Mittelbayerische Zeitung: Auf dem Gillamoos beharkt die SPD die CSU, als ob es keine große Koalition gäbe. Leitartikel von Christine Schröpf
Geschrieben am 08-09-2014 |
Regensburg (ots) - Déjà-vu am Gillamoos: Die Pkw-Maut war 2013 ein
Hauptthema, ein Jahr später ist sie es immer noch. Und wieder ist die
Gefechtslage ähnlich.
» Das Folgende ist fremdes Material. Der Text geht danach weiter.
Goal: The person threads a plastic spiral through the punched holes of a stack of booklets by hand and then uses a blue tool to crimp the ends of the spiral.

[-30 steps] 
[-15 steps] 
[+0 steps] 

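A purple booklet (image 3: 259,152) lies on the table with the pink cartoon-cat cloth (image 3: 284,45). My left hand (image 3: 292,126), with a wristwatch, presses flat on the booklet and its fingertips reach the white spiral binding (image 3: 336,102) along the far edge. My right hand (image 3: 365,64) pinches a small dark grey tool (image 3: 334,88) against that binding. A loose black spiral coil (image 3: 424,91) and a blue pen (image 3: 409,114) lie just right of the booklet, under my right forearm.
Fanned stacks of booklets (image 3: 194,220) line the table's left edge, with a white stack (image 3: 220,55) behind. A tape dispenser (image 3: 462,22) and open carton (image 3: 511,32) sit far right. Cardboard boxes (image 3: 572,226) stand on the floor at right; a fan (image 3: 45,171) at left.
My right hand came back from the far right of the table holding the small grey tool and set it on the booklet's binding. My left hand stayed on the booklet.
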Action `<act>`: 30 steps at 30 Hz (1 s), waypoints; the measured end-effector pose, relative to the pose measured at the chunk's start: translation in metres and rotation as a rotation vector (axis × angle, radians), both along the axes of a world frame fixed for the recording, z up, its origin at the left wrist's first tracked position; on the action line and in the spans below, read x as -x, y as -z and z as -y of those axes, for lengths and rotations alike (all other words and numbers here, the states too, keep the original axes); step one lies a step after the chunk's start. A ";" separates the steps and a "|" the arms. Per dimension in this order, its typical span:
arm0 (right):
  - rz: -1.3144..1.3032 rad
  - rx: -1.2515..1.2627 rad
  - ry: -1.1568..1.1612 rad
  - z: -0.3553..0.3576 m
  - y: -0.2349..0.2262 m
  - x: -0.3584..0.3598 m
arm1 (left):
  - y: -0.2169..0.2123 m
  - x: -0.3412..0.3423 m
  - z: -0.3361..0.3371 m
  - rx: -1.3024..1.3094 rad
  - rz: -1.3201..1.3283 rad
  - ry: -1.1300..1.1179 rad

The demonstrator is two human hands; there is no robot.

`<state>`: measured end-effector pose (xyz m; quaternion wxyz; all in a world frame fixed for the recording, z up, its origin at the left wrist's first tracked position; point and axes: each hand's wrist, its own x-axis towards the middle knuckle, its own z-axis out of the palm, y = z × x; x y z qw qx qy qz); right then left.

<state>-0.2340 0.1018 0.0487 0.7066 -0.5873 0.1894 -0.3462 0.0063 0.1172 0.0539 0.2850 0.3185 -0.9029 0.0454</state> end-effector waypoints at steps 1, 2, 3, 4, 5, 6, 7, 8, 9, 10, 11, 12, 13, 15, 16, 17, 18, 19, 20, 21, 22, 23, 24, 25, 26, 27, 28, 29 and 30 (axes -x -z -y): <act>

Alle schimpfen auf die CSU: Grüne, Freie Wähler
- und auch die SPD, als gäbe es in Berlin nicht inzwischen eine große
Koalition, die die Straßenverkehrsabgabe vertraglich vereinbart hat.
Doch was soll sich die SPD zurückhalten, wenn auch die CDU trotz
immer neuer Machtworte von Kanzlerin Angela Merkel kräftig gegen das
CSU-Wunschprojekt rempelt? So kam es am Gillamoos zur
skurril-lustigen Situation, dass Bayerns SPD-Chef Florian Pronold -
Staatssekretär im Bundesumweltministerium - seinen Kabinettskollegen
Alexander Dobrindt einen "politischen Geisterfahrer" nennt und die
große Koalition im Nebeneffekt erneut das Bild eines unkoordinierten
Hühnerhaufens abgibt. Verwunderlich ist dabei nicht, dass es bei der
Maut wegen rechtlicher Hürden enormen Diskussionsbedarf gibt, sondern
dass die Koalitionäre keinen anderen Ort für den Schlagabtausch
finden. Der Gillamoos ist zwar traditionell Schauplatz für politische
Muskelspiele - allerdings zwischen Regierung und Opposition. Die
Redeschlacht am politischen Montag läutet üblicherweise das Ende der
politischen Sommerpause ein. Viel Ruhe war allerdings dieses Mal
nicht, vor allem für die CSU, nicht nur wegen der Maut. Der Fall
Haderthauer hat über Wochen hinweg das Ansehen der Partei ramponiert.
Mit dem Rücktritt der bayerischen Staatskanzleichefin ist die Affäre
längst nicht ausgestanden. Ministerpräsident und CSU-Chef Horst
Seehofer drohen weitere Negativschlagzeilen. Die Opposition wird die
Sondersitzung zum Fall Haderthauer in der kommenden Woche zur
Generalabrechnung mit seiner Regierung nutzen - und im geplanten
Untersuchungsausschuss kontinuierlich nachlegen. Unangenehm könnte
zudem das nächste Urteil des Bayerischen Verfassungsgerichtshofs zu
den Auskunftspflichten der Staatsregierung werden, das schon an
diesem Donnerstag fällt. In der Verwandtenaffäre hatten die Richter
schon einmal mehr Offenheit angemahnt. Nun geht es um verwehrte
Informationen zum Steuerfall Uli Hoeneß, die die Grünen einklagen
wollen. Das größte Problemfeld Seehofers im Herbst ist allerdings
nicht größtenteils hausgemacht: Der starke Flüchtlingsstrom im Herbst
erfordert Notfallpläne, die erstmals heute im Kabinett diskutiert
werden sollen. Das erste Jahr nach den Wahlen läuft damit weit
holperiger, als es sich die CSU wünschen kann. Erfolge bei
Betreuungsgeld und Mütterrente verblassen angesichts des Bergs an
Schwierigkeiten. Doch auch wenn die Partei derzeit auf vielen Feldern
ein schlechtes Bild abgibt, kann von Bedeutungsschwund der Partei
noch nicht die Rede sein. Allein, dass sich derzeit alle mit der
angeblich immer unwichtiger werdenden CSU beschäftigen, beweist das
Gegenteil. Doch das kann sich rasch ändern, wenn für die Probleme
nicht zügig Lösungen gefunden werden. Seehofer weiß das. Am
Prestigeprojekt Maut hängt seine eigene Glaubwürdigkeit. Spätestens
nach den Landtagswahlen in Thüringen und Brandenburg wird sich der
Ton in der großen Koalition verschärfen. Seehofers Ordnungsruf an
Bundesfinanzminister Wolfgang Schäuble, aus dessen Haus am Wochenende
die möglichen Mautgewinne kleingeredet wurden, war nur Vorgeschmack.
Nach einem heißen Sommer steht ein heißer Herbst bevor.